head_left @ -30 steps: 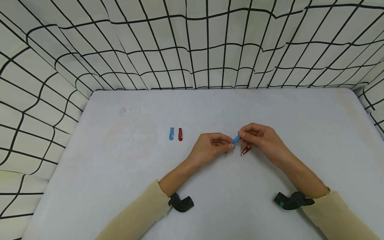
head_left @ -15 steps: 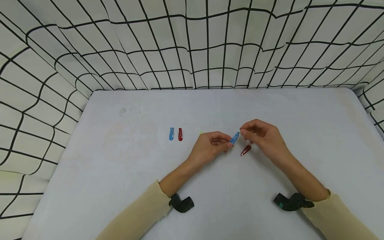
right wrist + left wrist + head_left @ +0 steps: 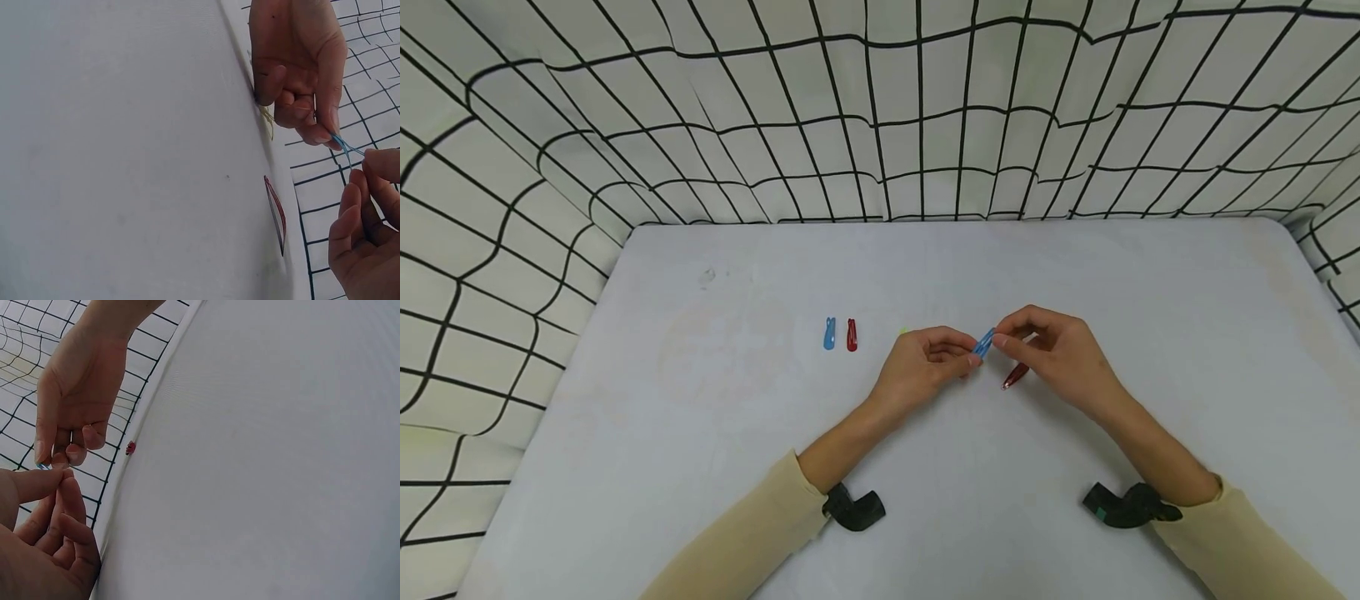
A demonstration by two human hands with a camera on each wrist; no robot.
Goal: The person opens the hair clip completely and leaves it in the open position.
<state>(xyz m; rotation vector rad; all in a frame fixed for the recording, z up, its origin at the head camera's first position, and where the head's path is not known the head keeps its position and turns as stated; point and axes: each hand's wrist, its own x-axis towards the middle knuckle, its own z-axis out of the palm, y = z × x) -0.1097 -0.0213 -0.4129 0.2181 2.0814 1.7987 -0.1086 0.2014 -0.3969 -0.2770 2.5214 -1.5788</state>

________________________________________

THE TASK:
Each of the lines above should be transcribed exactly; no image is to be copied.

RESPONSE FOR THIS EXERCISE:
head_left @ -30 steps: 
head_left @ -15 steps: 
right wrist + left wrist + head_left @ +0 steps: 
A demonstration by two human hands with a camera on each wrist; no robot.
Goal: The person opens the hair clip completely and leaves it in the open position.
<state>(xyz m; rotation vector rad; all in a frame fixed for the recording, z up, its origin at the head camera's first position, and where the head's path is not known the head keeps its position and turns as stated; point and axes: each hand's wrist, its own x-axis towards the middle knuckle, its own z-axis out of the palm, y = z × x) -0.1097 -0.0213 -0.4129 0.2181 2.0814 1.7987 -0.1086 0.2014 -0.3969 -0.2770 2.5214 -1.5788</state>

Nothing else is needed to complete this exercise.